◆ **YOUR INSTRUCTIONS**:
What follows is a set of records. Copy them exactly and leave out the images.

(Extracted records)
-------

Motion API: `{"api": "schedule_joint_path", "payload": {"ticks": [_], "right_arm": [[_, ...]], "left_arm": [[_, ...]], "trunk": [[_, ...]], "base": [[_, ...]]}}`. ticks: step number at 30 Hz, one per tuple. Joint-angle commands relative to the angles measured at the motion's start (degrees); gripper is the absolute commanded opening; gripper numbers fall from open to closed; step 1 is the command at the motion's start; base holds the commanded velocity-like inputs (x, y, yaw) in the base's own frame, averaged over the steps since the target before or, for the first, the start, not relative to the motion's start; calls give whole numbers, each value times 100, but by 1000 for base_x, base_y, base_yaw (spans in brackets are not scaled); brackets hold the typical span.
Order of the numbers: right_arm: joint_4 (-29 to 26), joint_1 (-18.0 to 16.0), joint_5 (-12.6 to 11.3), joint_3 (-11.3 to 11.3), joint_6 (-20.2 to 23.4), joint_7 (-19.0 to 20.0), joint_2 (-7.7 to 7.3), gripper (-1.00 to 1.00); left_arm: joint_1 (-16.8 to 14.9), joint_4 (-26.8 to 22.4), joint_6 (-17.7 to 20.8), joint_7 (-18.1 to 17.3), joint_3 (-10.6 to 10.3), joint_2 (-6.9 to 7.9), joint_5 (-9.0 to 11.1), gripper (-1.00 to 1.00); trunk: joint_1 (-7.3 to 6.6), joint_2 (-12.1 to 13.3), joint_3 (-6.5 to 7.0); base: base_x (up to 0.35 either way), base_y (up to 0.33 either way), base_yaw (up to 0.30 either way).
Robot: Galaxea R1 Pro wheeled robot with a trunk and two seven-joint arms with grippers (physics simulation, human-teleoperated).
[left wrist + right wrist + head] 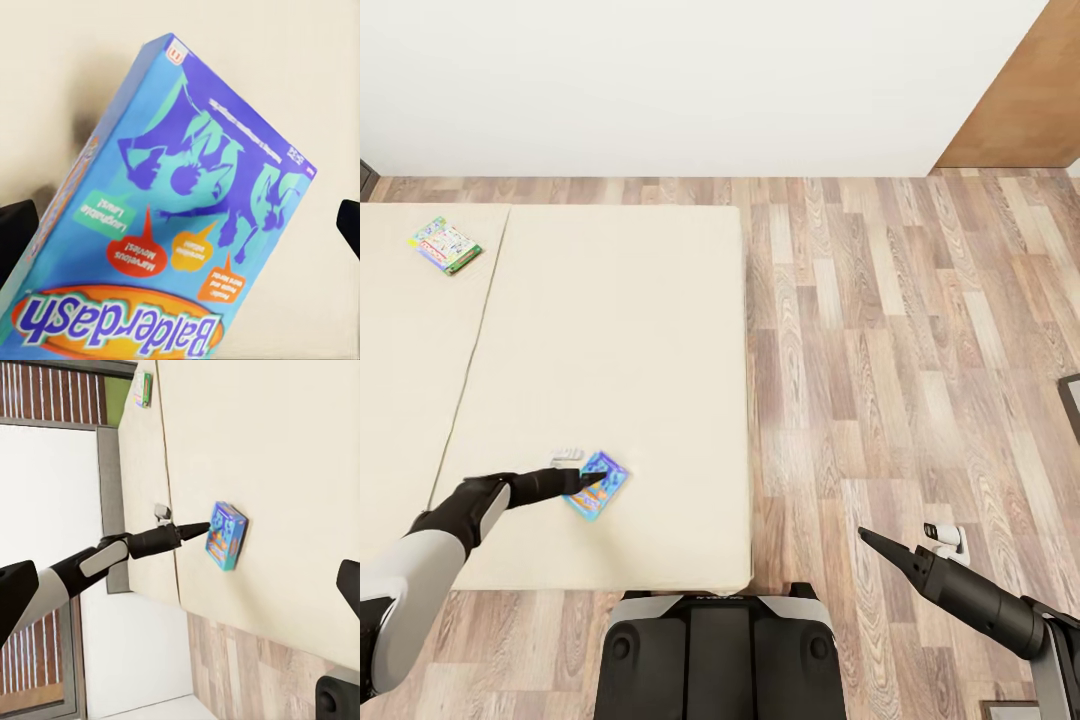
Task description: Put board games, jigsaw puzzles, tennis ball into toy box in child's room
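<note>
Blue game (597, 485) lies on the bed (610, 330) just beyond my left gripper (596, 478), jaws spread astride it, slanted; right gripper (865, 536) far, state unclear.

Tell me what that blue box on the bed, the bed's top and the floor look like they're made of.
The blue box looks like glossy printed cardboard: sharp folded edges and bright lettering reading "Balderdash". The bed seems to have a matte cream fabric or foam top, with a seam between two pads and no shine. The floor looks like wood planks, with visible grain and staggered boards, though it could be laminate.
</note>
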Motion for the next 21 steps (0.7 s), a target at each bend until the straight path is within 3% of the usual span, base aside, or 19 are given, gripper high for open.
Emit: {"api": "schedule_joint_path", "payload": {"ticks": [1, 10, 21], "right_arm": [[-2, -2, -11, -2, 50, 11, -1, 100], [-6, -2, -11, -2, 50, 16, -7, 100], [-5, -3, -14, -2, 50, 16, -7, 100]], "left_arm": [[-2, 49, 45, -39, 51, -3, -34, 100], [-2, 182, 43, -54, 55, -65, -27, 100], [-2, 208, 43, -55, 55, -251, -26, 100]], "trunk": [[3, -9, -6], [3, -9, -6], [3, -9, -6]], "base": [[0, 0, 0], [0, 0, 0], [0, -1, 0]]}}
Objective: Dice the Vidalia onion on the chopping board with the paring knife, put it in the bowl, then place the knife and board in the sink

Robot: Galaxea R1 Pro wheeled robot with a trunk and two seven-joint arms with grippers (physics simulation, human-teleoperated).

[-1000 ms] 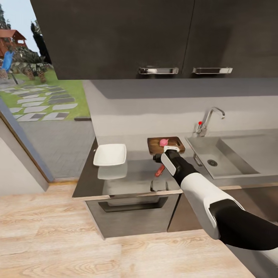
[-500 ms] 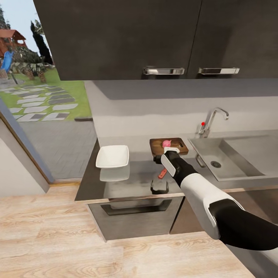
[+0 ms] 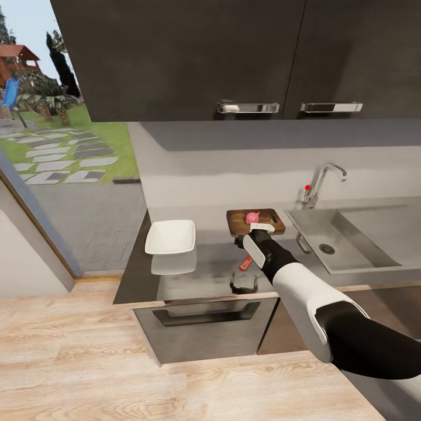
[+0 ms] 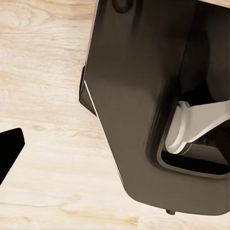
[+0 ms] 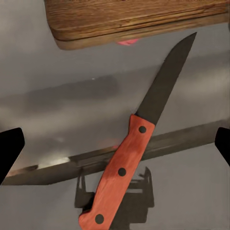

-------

◆ **EXERCISE RESULT**:
Motion API: `{"api": "schedule_joint_path", "payload": {"ticks": [_], "right_arm": [[_, ...]], "left_arm": [[_, ...]], "trunk": [[_, ...]], "base": [[_, ...]]}}`. ticks: step number at 30 Hz, one per tuple. Joint-angle commands relative to the angles measured at the motion's start (degrees); gripper is the absolute commanded opening; gripper numbers fall from open to closed; step 1 is the command at the motion's start; base holds the commanded velocity-like inputs (x, y, yaw) in the base's own frame, averaged over the steps since the target before or, for the first, the start, not relative to the motion's start; calls give whole numbers, each value times 100, but by 1000 for base_x, base_y, base_yaw (spans in brackets are not scaled); brackets hold the typical span.
Order of the numbers: right_arm: joint_4 (-29 to 26), joint_1 (-18.0 to 16.0), joint_5 (-12.6 to 11.3), joint_3 (-11.3 to 11.3), joint_6 (-20.2 to 23.4), joint_7 (-19.0 to 20.0), joint_2 (-7.7 to 7.3), gripper (-1.00 to 1.00); left_arm: joint_1 (-16.8 to 14.9), joint_4 (-26.8 to 22.4), joint_6 (-17.7 to 20.8), joint_7 (-18.1 to 17.3), joint_3 (-10.6 to 10.3), joint_2 (-6.9 to 7.9), joint_5 (-9.0 to 11.1), gripper (-1.00 to 1.00); trunk: joint_1 (-7.3 to 6.6), joint_2 (-12.1 to 13.3), joint_3 (-6.5 to 7.0); base: base_x (up to 0.35 either way), base_y (up to 0.33 either way), base_yaw (up to 0.30 either way).
Robot: Galaxea R1 Pro wheeled robot with a trunk and two seven-joint arms with grippers (physics simulation, human-teleoperated).
[left wrist + right wrist + head] 
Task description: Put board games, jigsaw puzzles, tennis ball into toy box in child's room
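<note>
Blue game (597, 485) lies on the bed (610, 330) just beyond my left gripper (596, 478), jaws spread astride it, slanted; right gripper (865, 536) far, state unclear.

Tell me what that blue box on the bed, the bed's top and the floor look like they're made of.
The blue box looks like glossy printed cardboard: sharp folded edges and bright lettering reading "Balderdash". The bed seems to have a matte cream fabric or foam top, with a seam between two pads and no shine. The floor looks like wood planks, with visible grain and staggered boards, though it could be laminate.
</note>
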Motion for the next 21 steps (0.7 s), a target at each bend until the straight path is within 3% of the usual span, base aside, or 19 are given, gripper high for open.
Emit: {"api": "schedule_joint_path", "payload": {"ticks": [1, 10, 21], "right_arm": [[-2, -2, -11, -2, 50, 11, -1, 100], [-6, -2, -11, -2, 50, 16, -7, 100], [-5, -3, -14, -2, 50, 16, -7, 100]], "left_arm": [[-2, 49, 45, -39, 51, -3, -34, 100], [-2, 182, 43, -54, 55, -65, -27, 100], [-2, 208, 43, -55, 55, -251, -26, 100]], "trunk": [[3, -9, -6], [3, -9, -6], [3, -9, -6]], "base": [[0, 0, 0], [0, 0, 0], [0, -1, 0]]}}
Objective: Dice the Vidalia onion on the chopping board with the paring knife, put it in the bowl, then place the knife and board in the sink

Robot: Galaxea R1 Pro wheeled robot with a trunk and two seven-joint arms with grippers (physics simulation, human-teleoperated).

[-1000 ms] 
[-500 ms] 
[+0 ms] 
[+0 ms] 
[+0 ms] 

Now the exercise is complete.